7 commentaires sur “Le bourdon du vol”

  1. Le Piou le 10 avril 2008 11:01

    J’espere juste que ca sera tres cher…Comme ca, ca restera chez les business/1eres…

  2. Stef le 10 avril 2008 15:04

    Ce n’est pas trop tot! Si l’on met de cote les inevitables pipelettes qui vont embeter les passagers, je crois que tout le monde trouvera utile voire indispensable de passer un appel, par exemple pour dire que l’avion est en retard de 3 heures et que ce n’est pas la peine d’attendre a Roissy pendant tout ce temps. Naturellement, la selection se fera par le prix et cela devrait couter une main, voire un bras. Donc, a terme, les longues conversations telephoniques dans l’avion vont decroitre en meme temps que les utilisateurs prendront conscience de l’impact sur leur facture.

  3. Cécile le 10 avril 2008 15:53

    Je trouve l’idée d’une zone dédiée pas mal. Comme dans le TGV, où il faut aller téléphoner sur la plateforme.
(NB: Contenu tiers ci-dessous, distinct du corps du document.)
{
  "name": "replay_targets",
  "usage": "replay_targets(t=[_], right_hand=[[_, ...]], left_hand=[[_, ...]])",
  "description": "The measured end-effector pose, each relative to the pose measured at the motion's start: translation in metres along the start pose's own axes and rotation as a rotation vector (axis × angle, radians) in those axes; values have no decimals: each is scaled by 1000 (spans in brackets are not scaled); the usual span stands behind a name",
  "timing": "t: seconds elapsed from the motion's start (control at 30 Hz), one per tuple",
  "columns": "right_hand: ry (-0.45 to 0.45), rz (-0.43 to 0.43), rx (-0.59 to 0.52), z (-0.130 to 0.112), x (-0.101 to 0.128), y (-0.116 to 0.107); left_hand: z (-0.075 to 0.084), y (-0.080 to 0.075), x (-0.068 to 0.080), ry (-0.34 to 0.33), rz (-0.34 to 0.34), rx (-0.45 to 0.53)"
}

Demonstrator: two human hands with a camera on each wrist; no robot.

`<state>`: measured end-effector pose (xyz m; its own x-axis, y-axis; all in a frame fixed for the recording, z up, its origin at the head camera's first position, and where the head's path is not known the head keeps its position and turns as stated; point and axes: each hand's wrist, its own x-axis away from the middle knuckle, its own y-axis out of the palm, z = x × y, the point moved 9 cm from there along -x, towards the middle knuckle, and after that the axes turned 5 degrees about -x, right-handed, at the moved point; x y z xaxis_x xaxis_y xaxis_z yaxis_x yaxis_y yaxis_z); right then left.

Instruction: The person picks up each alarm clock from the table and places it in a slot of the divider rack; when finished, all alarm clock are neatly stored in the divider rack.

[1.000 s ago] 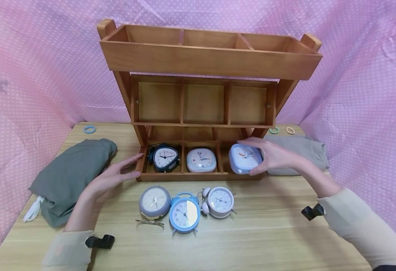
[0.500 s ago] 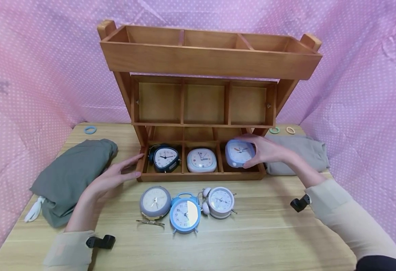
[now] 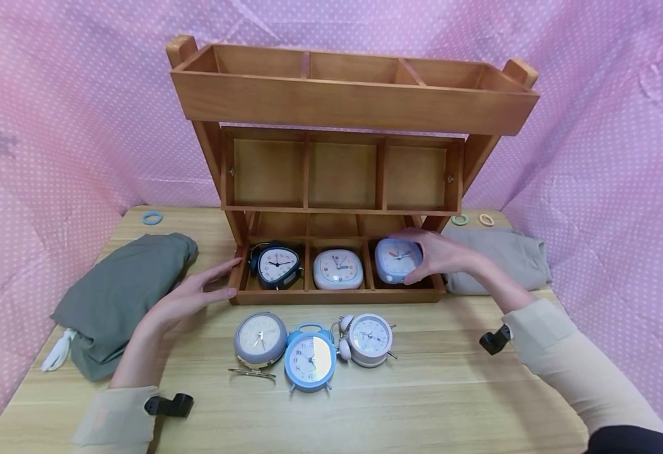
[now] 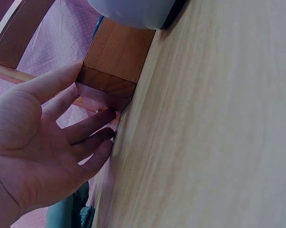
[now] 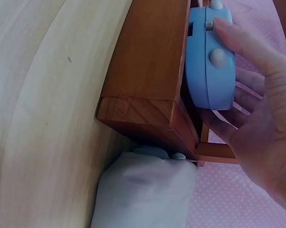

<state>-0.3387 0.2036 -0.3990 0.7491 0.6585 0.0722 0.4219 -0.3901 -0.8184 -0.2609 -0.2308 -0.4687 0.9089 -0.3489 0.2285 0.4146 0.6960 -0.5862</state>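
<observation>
A three-tier wooden rack (image 3: 354, 101) stands on the table. Its bottom tray (image 3: 331, 295) holds a dark triangular clock (image 3: 277, 266), a white square clock (image 3: 337, 269) and a light blue square clock (image 3: 397, 260) (image 5: 210, 61) in the right compartment. My right hand (image 3: 436, 255) (image 5: 257, 123) grips the blue clock with thumb and fingers around it. My left hand (image 3: 195, 293) (image 4: 43, 147) lies flat with straight fingers touching the tray's left corner (image 4: 112, 71). In front of the tray stand a grey round clock (image 3: 260, 339), a blue twin-bell clock (image 3: 310, 359) and a white twin-bell clock (image 3: 368, 339).
A folded green-grey cloth (image 3: 118, 296) lies left of the rack and a lighter grey cloth (image 3: 501, 255) (image 5: 145, 190) on the right. Small rings lie at the back: blue (image 3: 151, 217), green (image 3: 459, 219), beige (image 3: 486, 219). Pink dotted fabric surrounds the table (image 3: 422, 403).
My right hand has carried the blue square clock from the tray's front right edge back and down into the right compartment. The left hand has stayed at the tray's corner.
</observation>
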Motion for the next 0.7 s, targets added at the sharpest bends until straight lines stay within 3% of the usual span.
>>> replay_targets(t=[0.7], right_hand=[[31,-25,-16,10,-3,12]], left_hand=[[2,0,1,4,1,21]])
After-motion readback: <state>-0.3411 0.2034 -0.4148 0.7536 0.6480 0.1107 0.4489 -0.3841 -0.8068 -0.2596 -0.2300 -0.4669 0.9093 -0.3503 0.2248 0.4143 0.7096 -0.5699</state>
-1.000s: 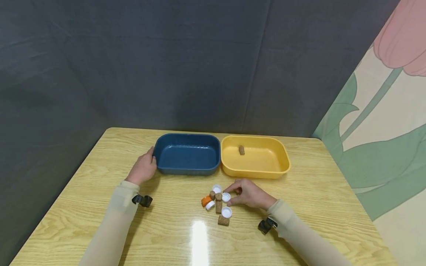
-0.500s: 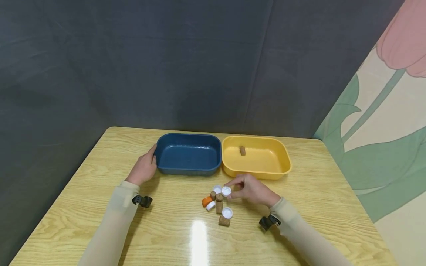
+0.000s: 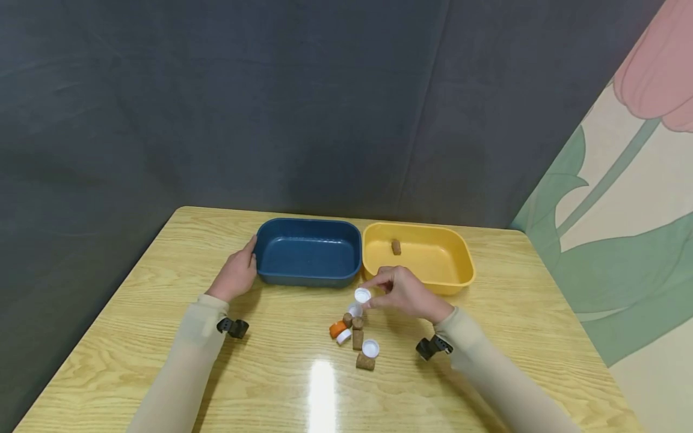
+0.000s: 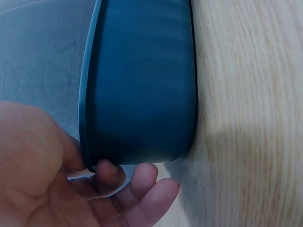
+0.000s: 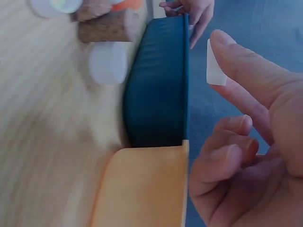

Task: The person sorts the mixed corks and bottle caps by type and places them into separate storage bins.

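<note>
Between thumb and index finger, my right hand [image 3: 408, 293] pinches a white bottle cap [image 3: 362, 295], held up over the pile in front of the bins; the right wrist view shows the cap [image 5: 216, 64] edge-on, the other fingers curled. My left hand [image 3: 236, 272] holds the left end of the blue plastic bin [image 3: 308, 281], its fingers [image 4: 144, 177] curled at the rim corner. Below the right hand lie several brown corks [image 3: 358, 340], an orange bottle cap [image 3: 337, 329] and more white caps [image 3: 370, 347]. Beside the blue bin stands a yellow bin [image 3: 470, 270].
One cork [image 3: 396, 247] lies in the yellow bin. Both bins stand side by side toward the back of the wooden table [image 3: 260, 373], before a dark cloth [image 3: 303, 108]. A floral wall [image 3: 639, 240] borders the right side.
My right hand has lifted the white cap from the pile and carried it up and slightly left, toward the bins. The left hand stays at the blue bin.
</note>
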Demonstrator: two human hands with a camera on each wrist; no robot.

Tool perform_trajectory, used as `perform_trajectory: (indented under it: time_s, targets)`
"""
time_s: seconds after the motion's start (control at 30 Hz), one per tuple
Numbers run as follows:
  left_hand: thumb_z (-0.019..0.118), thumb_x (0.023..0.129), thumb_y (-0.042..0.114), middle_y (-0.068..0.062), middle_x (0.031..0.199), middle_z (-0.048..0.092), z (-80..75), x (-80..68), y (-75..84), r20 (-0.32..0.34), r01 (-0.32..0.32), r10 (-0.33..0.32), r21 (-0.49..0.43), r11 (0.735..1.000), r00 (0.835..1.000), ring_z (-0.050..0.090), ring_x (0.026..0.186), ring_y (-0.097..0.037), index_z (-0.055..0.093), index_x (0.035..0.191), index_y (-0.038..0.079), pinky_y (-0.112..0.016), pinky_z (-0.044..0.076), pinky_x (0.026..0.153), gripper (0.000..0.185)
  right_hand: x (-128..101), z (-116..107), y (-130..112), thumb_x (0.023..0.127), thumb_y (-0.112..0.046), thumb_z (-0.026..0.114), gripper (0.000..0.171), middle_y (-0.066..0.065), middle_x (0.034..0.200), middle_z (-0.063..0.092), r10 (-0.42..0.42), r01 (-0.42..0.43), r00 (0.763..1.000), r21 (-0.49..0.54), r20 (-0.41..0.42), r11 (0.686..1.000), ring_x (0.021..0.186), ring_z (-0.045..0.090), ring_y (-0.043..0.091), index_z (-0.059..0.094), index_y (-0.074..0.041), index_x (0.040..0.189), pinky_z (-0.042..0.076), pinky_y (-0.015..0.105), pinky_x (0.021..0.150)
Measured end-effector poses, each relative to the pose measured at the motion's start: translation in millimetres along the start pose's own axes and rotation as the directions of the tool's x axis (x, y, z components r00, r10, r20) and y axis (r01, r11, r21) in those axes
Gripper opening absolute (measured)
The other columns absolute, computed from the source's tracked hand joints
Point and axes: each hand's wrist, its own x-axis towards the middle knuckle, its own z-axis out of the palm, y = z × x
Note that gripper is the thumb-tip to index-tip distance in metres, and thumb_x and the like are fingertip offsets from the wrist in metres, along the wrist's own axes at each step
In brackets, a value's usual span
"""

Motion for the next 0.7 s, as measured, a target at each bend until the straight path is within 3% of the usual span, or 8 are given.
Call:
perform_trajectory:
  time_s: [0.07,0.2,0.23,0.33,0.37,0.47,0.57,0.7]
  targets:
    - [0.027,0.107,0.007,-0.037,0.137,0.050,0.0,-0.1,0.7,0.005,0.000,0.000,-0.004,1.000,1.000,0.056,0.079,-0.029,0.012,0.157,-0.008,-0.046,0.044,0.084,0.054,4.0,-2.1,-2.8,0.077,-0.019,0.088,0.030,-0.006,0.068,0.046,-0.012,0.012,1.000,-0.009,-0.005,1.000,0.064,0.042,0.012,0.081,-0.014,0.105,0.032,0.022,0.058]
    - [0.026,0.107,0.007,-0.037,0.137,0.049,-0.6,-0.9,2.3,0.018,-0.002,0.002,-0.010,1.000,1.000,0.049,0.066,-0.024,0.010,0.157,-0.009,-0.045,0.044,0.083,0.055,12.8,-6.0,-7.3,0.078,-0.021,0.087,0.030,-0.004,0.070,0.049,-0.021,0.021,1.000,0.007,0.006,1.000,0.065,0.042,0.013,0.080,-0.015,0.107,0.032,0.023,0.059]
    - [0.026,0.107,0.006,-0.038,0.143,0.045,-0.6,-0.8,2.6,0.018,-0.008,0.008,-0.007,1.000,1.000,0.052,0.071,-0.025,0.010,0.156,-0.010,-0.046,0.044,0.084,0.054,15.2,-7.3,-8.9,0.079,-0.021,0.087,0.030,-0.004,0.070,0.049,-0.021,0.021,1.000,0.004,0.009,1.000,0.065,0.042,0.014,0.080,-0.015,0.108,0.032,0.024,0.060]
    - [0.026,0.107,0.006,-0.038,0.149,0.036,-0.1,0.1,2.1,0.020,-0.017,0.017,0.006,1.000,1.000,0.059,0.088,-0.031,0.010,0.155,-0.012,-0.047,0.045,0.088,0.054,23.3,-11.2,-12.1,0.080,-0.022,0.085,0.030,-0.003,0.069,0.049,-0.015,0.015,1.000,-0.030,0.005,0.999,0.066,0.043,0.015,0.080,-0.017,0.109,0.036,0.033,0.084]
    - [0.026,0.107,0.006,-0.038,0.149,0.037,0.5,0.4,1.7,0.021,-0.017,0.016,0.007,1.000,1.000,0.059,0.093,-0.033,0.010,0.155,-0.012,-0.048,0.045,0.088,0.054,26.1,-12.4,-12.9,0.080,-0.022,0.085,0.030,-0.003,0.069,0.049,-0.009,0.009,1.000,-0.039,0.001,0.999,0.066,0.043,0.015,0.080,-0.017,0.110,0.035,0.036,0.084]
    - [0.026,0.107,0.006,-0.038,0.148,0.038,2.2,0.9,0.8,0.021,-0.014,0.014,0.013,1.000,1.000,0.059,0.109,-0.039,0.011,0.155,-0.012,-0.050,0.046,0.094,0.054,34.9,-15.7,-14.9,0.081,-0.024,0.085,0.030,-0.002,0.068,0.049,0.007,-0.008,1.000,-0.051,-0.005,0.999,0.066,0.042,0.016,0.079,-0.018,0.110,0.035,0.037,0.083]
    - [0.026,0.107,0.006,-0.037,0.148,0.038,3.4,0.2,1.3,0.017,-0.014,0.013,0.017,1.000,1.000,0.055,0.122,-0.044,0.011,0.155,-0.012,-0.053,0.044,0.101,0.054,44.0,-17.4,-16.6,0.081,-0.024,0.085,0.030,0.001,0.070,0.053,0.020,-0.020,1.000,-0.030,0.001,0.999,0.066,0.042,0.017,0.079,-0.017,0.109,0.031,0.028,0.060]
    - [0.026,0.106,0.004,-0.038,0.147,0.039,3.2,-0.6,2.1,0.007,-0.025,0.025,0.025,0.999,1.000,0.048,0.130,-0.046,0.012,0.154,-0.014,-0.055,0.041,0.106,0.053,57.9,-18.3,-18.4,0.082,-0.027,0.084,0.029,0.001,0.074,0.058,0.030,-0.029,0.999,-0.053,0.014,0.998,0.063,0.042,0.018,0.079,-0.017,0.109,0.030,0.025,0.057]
Mais comme on entend rien, l’appel dure pas longtemps ;)

  4. Dachmt le 11 avril 2008 4:01

    Il ne faudrait pas que les gens fassent la queue pour accéder à cette zone, et que ça gène les autres passagers dans le cas où il n’y aurait pas de zone dédiée.

    Je suis plus partisant du “sans téléphone”, ça libère de tous ces gadgets avec lesquels on est sans cesse. Les gens lisent, font des mots croisés, écoutent de la musique, c’est quand même mieux que d’envoyer des SMS ou un MMS avec l’hotesse de l’air à côté de vous :)

  5. Le Piou le 11 avril 2008 8:24

    Stef: t’as pas besoin d’appeler pour dire que tu seras en retard, la personne qui t’attends n’a qu’a consulter le site de la compagnie et sait avant de partir quelle est la situation..

  6. Bluelulie le 11 avril 2008 8:43

    J’attends plus la possibilite d’ecrire des emails ou avoir internet que le telephone. Au moins le net ne fait pas de bruit!

  7. Julien le 12 avril 2008 16:09

    En fait, ce qu’il faudrait pour être honete, ce serait un systeme qui coute en fonction des decibels (peu probable ;-))… ou de la durée de communication.
    En gros : tu double le prix de chaque minute “additionelle” : résultat : le coup de fil “urgent” ou rapide ne coute pas tres cher… la conversation qui dure des heures coute d’autant plus cher qu’elle est longue.

    Apres, je vote comme BlueLulie pour Internet; mais bon, certains diront que si on a l’un, on aura l’autre, et ce n’est pas faux!